I think your regex works pretty well. I recommend you to trying regex101 with your example:
https://regex101.com/r/dV6cE8/3
The expression
^(?i)[ \w-]+\.[ \w-]+
Should work in your case:
som e.prefix.xyz.xyz
^^^^^^^^^^^
some.prefix.xyz
^^^^^^^^^^^
abc.def.csv.gz
^^^^^^^
And in Python you can use:
import re
text = """some.prefix.xyz.xyz
some.prefix.xyz
abc.def.csv.gz"""
print re.findall('^(?i)[ \w-]+\.[ \w-]+', text, re.MULTILINE)
Which will display:
['som e.prefix', 'some.prefix', 'abc.def']

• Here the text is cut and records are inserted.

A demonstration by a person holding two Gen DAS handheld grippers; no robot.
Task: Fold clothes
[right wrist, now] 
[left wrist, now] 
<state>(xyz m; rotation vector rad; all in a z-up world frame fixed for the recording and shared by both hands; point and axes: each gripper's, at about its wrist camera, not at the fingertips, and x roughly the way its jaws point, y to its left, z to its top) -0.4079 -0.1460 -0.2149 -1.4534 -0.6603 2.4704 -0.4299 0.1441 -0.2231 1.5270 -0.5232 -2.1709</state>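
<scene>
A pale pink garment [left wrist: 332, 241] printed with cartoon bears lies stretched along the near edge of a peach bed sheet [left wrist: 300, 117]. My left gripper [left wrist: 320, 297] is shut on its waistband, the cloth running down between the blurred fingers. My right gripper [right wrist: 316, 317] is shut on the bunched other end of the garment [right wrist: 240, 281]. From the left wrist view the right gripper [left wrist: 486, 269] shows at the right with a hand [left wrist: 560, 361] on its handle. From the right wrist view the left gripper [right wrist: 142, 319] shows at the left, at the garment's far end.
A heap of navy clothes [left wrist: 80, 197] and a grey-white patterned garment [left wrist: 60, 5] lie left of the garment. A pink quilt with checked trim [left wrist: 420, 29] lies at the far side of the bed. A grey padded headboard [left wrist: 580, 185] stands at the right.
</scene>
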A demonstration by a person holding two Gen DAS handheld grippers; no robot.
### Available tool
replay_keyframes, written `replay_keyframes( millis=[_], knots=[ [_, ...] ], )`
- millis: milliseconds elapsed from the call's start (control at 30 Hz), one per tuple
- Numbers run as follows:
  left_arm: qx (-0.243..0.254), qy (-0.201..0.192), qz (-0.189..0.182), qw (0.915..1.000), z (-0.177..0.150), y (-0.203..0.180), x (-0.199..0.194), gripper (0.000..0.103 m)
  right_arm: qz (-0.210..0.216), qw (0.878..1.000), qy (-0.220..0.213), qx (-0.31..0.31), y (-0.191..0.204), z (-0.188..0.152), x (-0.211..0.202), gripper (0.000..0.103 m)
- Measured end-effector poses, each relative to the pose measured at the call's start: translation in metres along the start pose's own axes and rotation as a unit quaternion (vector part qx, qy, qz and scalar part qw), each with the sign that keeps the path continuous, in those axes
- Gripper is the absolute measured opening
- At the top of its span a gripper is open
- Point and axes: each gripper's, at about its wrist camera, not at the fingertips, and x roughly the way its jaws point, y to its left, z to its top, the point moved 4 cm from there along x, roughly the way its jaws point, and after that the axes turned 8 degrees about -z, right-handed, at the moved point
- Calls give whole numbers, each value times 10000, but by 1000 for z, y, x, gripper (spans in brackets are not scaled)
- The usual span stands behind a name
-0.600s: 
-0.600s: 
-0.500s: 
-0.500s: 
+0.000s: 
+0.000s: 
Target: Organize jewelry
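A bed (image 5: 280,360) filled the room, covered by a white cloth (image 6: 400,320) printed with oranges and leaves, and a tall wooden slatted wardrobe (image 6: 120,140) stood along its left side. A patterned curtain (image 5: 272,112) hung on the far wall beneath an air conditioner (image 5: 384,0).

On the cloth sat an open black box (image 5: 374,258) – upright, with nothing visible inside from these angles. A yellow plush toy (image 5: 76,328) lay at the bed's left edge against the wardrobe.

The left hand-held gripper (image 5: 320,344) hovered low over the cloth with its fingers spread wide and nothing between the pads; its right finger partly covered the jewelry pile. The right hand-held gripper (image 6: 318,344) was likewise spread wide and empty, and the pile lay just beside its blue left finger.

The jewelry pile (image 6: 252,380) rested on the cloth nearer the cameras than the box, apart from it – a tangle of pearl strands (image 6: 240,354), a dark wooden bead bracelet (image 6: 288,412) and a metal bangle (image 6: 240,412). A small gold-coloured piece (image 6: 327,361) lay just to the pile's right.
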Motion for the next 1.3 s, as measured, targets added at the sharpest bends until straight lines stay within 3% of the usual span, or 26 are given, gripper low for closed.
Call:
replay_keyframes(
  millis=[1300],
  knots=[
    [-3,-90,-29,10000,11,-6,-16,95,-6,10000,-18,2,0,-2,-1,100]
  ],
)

I might think you are a bit confused about your requirement. If I summarize, you have a pathname made of chars and dot such as:
foo.bar.baz.0
foobar.tar.gz
f.o.o.b.a.r
How would you separate these string into a base-name and an extension? Here we recognize some known patterns .tar.gz is definitely an extension, but is .bar.baz.0 the extension or it is only .0?
The answer is not easy and no regexes in this World would be able to guess the correct answer at 100% without some hints.
For example you can list the acceptable extensions and make some criteria:
- An extension match the regex
\.\w{1,4}$
- Several extensions may be concatenated together
(\.\w{1,4}){1,4}$
- The remaining is called the
basename
From this you can build this regular expression:
(?P<basename>.*?)(?P<extension>(?:\.\w{1,4}){1,4})$